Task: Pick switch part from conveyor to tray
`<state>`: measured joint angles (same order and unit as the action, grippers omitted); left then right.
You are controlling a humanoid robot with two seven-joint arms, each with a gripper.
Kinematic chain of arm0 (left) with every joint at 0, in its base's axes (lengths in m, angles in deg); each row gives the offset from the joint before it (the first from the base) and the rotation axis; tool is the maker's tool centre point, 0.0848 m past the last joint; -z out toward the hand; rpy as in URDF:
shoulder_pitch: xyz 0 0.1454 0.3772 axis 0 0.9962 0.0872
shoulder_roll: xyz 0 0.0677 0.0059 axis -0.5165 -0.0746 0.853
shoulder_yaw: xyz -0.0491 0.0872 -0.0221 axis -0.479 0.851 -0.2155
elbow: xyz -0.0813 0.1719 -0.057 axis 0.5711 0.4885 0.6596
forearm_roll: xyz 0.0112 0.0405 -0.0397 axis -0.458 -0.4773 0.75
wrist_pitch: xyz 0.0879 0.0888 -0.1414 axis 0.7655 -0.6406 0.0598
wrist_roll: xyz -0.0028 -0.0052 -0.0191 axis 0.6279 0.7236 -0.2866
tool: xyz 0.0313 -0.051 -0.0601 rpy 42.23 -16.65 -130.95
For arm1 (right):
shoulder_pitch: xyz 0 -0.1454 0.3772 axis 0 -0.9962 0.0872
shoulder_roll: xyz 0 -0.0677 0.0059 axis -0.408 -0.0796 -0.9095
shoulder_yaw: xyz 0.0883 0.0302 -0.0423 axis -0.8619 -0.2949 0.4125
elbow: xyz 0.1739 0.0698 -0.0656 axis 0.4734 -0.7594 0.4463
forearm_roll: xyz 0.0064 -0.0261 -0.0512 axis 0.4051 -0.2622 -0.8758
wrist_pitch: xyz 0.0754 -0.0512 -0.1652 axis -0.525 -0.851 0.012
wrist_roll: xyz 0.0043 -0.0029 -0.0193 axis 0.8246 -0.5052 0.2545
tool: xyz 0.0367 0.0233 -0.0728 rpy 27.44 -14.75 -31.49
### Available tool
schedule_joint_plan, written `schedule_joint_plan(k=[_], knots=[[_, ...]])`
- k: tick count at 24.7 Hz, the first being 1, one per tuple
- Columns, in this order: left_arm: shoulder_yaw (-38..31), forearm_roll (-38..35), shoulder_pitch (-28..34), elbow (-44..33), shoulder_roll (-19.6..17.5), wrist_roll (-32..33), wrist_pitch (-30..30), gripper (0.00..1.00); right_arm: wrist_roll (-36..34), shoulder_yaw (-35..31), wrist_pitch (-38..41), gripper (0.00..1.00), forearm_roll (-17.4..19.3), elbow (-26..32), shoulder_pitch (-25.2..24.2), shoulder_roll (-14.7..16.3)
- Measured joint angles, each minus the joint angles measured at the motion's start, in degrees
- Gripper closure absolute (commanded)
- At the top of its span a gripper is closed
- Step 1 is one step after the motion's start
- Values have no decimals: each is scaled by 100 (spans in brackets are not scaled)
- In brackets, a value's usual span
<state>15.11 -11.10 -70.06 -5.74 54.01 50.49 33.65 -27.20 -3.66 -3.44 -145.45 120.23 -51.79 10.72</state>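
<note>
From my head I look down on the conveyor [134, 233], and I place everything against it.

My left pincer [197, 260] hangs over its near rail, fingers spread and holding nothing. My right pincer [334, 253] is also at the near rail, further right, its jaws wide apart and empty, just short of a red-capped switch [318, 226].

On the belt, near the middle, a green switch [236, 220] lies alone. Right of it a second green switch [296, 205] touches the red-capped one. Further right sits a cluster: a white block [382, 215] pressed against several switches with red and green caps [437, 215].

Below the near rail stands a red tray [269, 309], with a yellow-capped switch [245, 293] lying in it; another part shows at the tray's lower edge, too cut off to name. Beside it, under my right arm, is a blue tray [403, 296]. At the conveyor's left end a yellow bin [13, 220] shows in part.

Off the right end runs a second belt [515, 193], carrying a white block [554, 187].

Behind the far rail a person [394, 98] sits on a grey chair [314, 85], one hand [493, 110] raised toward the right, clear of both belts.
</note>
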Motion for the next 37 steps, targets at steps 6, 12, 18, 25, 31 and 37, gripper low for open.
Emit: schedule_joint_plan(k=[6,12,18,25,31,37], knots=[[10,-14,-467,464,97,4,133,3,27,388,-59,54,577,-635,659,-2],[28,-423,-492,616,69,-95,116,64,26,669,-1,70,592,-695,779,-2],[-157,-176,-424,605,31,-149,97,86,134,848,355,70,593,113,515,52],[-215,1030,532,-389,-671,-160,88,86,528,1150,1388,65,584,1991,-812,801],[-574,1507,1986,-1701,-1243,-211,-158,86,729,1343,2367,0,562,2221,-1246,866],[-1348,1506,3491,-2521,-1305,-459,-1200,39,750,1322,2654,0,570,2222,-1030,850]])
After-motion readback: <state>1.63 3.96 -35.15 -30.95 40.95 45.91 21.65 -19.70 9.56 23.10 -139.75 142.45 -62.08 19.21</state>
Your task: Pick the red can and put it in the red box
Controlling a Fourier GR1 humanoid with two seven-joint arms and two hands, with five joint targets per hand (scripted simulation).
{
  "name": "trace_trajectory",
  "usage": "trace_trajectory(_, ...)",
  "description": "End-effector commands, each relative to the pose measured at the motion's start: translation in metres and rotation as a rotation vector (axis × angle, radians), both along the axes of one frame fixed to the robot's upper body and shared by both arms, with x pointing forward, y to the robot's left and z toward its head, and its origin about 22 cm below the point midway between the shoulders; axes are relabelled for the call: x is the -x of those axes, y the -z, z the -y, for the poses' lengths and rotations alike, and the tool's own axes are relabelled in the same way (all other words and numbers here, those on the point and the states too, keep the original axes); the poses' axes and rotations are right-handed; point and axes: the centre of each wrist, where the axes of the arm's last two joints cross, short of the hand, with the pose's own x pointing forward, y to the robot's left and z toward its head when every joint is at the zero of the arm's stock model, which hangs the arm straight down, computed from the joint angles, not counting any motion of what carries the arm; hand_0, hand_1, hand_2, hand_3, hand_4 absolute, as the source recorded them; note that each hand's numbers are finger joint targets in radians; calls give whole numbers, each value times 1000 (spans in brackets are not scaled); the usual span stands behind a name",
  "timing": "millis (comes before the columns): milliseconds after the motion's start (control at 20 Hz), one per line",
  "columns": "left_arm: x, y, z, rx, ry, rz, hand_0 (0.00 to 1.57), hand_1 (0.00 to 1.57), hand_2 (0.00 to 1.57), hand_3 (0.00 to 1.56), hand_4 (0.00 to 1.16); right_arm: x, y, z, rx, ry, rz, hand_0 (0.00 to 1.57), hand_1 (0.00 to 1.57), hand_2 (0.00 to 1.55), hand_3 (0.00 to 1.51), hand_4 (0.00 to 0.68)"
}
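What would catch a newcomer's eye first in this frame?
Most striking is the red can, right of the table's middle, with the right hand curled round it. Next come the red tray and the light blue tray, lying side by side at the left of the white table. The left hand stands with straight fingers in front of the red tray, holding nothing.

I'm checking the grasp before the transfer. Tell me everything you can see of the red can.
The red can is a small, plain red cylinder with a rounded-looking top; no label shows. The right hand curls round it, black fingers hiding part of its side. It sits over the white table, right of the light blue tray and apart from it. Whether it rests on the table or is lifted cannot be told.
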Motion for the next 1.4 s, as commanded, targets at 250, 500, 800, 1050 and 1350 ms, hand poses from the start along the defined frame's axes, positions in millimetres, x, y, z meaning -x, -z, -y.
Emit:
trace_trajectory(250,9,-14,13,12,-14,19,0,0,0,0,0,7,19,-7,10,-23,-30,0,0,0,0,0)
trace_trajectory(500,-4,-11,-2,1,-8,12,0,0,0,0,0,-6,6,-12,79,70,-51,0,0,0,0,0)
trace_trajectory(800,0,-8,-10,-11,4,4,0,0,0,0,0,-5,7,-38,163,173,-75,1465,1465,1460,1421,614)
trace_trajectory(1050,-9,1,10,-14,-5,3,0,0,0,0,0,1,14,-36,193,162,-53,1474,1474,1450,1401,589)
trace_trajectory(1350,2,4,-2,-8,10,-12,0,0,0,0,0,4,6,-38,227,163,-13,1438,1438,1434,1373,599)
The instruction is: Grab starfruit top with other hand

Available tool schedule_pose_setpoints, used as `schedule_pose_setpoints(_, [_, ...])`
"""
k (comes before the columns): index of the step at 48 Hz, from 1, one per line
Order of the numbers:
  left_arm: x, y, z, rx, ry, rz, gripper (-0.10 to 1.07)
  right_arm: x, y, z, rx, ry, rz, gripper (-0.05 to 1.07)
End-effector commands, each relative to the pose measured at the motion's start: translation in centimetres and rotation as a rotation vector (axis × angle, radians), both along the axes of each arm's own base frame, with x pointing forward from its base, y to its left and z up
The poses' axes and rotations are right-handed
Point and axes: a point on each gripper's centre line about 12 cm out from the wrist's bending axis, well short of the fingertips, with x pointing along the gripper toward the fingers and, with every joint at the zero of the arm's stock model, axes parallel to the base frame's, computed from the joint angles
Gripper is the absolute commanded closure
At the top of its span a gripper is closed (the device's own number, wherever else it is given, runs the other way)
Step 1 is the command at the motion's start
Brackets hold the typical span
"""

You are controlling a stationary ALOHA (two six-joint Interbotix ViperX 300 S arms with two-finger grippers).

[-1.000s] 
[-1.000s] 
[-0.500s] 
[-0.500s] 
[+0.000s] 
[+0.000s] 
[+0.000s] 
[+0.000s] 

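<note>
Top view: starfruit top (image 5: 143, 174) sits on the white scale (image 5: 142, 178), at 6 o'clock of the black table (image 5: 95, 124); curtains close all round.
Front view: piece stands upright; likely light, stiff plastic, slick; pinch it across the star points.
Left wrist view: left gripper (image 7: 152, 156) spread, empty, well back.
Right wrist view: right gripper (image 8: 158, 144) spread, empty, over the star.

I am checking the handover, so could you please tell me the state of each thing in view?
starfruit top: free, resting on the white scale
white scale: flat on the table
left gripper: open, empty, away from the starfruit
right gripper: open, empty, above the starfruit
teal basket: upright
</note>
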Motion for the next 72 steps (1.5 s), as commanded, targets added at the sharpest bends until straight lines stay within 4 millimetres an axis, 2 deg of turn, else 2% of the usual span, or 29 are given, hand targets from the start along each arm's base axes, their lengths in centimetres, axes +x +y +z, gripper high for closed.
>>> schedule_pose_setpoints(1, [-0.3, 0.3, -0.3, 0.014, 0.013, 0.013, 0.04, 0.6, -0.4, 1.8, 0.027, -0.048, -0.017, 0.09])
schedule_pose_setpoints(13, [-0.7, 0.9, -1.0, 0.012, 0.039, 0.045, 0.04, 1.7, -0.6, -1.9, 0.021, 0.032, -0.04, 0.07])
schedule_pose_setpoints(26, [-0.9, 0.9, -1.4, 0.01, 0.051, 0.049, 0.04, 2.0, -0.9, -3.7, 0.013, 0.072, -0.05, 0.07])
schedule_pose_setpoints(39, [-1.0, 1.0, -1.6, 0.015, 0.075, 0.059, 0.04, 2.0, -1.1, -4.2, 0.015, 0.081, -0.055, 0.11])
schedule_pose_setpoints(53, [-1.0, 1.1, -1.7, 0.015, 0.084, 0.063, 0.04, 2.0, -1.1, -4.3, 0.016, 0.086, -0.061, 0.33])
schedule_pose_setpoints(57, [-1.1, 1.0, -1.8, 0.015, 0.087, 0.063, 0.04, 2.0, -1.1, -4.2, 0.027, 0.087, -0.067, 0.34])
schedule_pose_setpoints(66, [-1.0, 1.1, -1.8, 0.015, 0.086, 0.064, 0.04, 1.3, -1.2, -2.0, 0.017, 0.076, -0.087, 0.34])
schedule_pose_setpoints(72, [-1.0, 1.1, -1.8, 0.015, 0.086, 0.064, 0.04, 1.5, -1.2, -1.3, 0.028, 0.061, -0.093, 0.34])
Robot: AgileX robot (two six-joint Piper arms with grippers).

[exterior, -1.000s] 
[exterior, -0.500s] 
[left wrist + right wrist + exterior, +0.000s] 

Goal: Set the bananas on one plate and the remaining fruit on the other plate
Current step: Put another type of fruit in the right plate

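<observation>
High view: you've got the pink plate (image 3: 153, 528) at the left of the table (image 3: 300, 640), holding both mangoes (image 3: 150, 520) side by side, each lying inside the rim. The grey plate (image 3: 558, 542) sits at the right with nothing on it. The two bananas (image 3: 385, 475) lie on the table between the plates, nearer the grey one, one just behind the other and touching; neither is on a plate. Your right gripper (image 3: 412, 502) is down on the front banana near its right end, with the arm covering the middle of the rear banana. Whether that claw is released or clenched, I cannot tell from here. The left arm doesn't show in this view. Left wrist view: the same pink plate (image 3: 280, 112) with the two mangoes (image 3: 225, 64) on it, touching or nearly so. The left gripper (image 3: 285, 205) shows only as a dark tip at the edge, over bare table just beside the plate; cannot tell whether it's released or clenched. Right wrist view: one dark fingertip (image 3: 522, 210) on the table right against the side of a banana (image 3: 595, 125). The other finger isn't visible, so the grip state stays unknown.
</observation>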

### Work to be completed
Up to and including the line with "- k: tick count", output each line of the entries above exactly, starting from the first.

### Written reply
Task: Pick switch part from conveyor to tray
`<state>`: measured joint angles (same order and unit as the action, grippers omitted); left then right.
You are controlling a humanoid robot with two seven-joint arms, each with a gripper.
Kinematic chain of arm0 (left) with every joint at 0, in its base's axes (lengths in m, angles in deg); each row gives the offset from the joint before it (the first from the base) and the rotation axis; tool is the maker's tool centre point, 0.0848 m past the last joint; -z out toward the hand; rpy as in URDF:
shoulder_pitch: xyz 0 0.1454 0.3772 axis 0 0.9962 0.0872
shoulder_roll: xyz 0 0.0677 0.0059 axis -0.5165 -0.0746 0.853
shoulder_yaw: xyz -0.0491 0.0872 -0.0221 axis -0.479 0.851 -0.2155
elbow: xyz -0.0813 0.1719 -0.057 axis 0.5711 0.4885 0.6596
forearm_roll: xyz 0.0112 0.0405 -0.0397 axis -0.458 -0.4773 0.75
wrist_pitch: xyz 0.0879 0.0888 -0.1414 axis 0.7655 -0.6406 0.0598
wrist_roll: xyz -0.0028 -0.0052 -0.0191 axis 0.6279 0.7236 -0.2866
tool: xyz 0.0313 -0.051 -0.0601 rpy 42.23 -16.65 -130.95
For arm1 (right):
shoulder_pitch: xyz 0 -0.1454 0.3772 axis 0 -0.9962 0.0872
shoulder_roll: xyz 0 -0.0677 0.0059 axis -0.408 -0.0796 -0.9095
shoulder_yaw: xyz 0.0883 0.0302 -0.0423 axis -0.8619 -0.2949 0.4125
elbow: xyz 0.1739 0.0698 -0.0656 axis 0.4734 -0.7594 0.4463
forearm_roll: xyz 0.0064 -0.0261 -0.0512 axis 0.4051 -0.2622 -0.8758
wrist_pitch: xyz 0.0754 -0.0512 -0.1652 axis -0.525 -0.851 0.012
wrist_roll: xyz 0.0043 -0.0029 -0.0193 axis 0.8246 -0.5052 0.2545
tool: xyz 0.0367 0.0233 -0.0728 rpy 27.44 -14.75 -31.49
### Available tool
schedule_joint_plan, written `schedule_joint_plan(k=[_], knots=[[_, ...]])`
- k: tick count at 24.7 Hz, the first being 1, one per tuple

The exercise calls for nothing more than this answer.